## TASK GOAL
Transcribe the data. Leave out nothing.

## PROVIDED DATA
++++
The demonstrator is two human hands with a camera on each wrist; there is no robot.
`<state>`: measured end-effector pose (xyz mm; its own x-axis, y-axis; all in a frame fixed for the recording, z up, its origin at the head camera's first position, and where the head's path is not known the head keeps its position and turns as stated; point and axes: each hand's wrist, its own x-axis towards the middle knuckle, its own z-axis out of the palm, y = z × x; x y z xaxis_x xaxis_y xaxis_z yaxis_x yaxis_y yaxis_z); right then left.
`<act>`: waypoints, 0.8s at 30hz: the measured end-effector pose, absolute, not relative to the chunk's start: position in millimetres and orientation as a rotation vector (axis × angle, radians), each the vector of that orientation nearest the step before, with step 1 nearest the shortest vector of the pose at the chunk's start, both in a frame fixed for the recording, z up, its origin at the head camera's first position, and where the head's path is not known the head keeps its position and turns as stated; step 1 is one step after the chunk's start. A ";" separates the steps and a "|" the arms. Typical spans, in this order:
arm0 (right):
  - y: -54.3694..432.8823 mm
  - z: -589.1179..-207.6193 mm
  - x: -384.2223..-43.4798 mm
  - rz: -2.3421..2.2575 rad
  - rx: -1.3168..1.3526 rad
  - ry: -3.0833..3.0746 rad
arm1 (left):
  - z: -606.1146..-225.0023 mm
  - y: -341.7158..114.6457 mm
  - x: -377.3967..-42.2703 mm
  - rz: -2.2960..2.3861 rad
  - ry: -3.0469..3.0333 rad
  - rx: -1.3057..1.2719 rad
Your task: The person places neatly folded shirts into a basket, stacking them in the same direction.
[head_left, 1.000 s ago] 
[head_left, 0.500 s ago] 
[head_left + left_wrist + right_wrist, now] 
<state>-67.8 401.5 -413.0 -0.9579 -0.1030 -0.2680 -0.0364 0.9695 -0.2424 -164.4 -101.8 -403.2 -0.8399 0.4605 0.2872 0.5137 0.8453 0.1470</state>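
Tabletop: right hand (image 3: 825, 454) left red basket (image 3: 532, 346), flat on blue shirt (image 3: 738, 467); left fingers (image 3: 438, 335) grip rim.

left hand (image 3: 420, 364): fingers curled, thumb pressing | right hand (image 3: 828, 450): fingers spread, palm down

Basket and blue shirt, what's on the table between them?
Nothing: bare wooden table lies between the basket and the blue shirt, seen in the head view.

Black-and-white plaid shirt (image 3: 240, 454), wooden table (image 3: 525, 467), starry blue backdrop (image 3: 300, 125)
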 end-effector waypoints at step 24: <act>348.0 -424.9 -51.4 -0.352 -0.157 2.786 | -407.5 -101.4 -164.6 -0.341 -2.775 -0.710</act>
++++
## REPLY
The demonstrator is two human hands with a camera on each wrist; there is no robot.
`<state>`: measured end-effector pose (xyz mm; its own x-axis, y-axis; all in a frame fixed for the recording, z up, its origin at the head camera's first position, and where the head's path is not known the head keeps its position and turns as stated; point and axes: each hand's wrist, its own x-axis towards the middle knuckle, its own z-axis out of the palm, y = z × x; x y z xaxis_x xaxis_y xaxis_z yaxis_x yaxis_y yaxis_z); right then left.
`<act>`: waypoints, 0.8s at 30hz: the measured end-effector pose, absolute, not relative to the chunk's start: position in millimetres and orientation as a rotation vector (axis × angle, radians), each the vector of that orientation nearest the step before, with step 1 nearest the shortest vector of the pose at the chunk's start, both in a frame fixed for the recording, z up, its origin at the head camera's first position, and where the head's path is not known the head keeps its position and turns as stated; step 1 is one step after the chunk's start. A ";" separates the steps and a "|" the arms. Typical spans, in this order:
arm0 (right):
  - y: -54.3694..432.8823 mm
  - z: -589.1179..-207.6193 mm
  - x: -384.2223..-43.4798 mm
  - rz: -2.3421..2.2575 rad
  - rx: -1.3168..1.3526 rad
  - ry: -3.0833..3.0746 rad
arm1 (left):
  - z: -606.1146..-225.0023 mm
  - y: -341.7158..114.6457 mm
  - x: -377.3967..-42.2703 mm
  - rz: -2.2960..2.3861 rad
  - ry: -3.0469..3.0333 rad
  - rx: -1.3057..1.2719 rad
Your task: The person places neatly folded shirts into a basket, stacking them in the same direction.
[head_left, 1.000 s ago] 
[head_left, 0.500 s ago] 
[head_left + left_wrist + right_wrist, now] 
<state>-67.8 401.5 -413.0 -0.9579 -0.1030 -0.2680 -0.0364 0.9695 -0.2424 -164.4 -101.8 -403.2 -0.8399 0.4605 0.2872 0.5137 0.8453 0.1470</state>
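Tabletop: right hand (image 3: 825, 454) left red basket (image 3: 532, 346), flat on blue shirt (image 3: 738, 467); left fingers (image 3: 438, 335) grip rim.

left hand (image 3: 420, 364): fingers curled, thumb pressing | right hand (image 3: 828, 450): fingers spread, palm down

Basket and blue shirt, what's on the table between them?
Nothing: bare wooden table lies between the basket and the blue shirt, seen in the head view.

Black-and-white plaid shirt (image 3: 240, 454), wooden table (image 3: 525, 467), starry blue backdrop (image 3: 300, 125)
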 end-effector waypoints at step 24: <act>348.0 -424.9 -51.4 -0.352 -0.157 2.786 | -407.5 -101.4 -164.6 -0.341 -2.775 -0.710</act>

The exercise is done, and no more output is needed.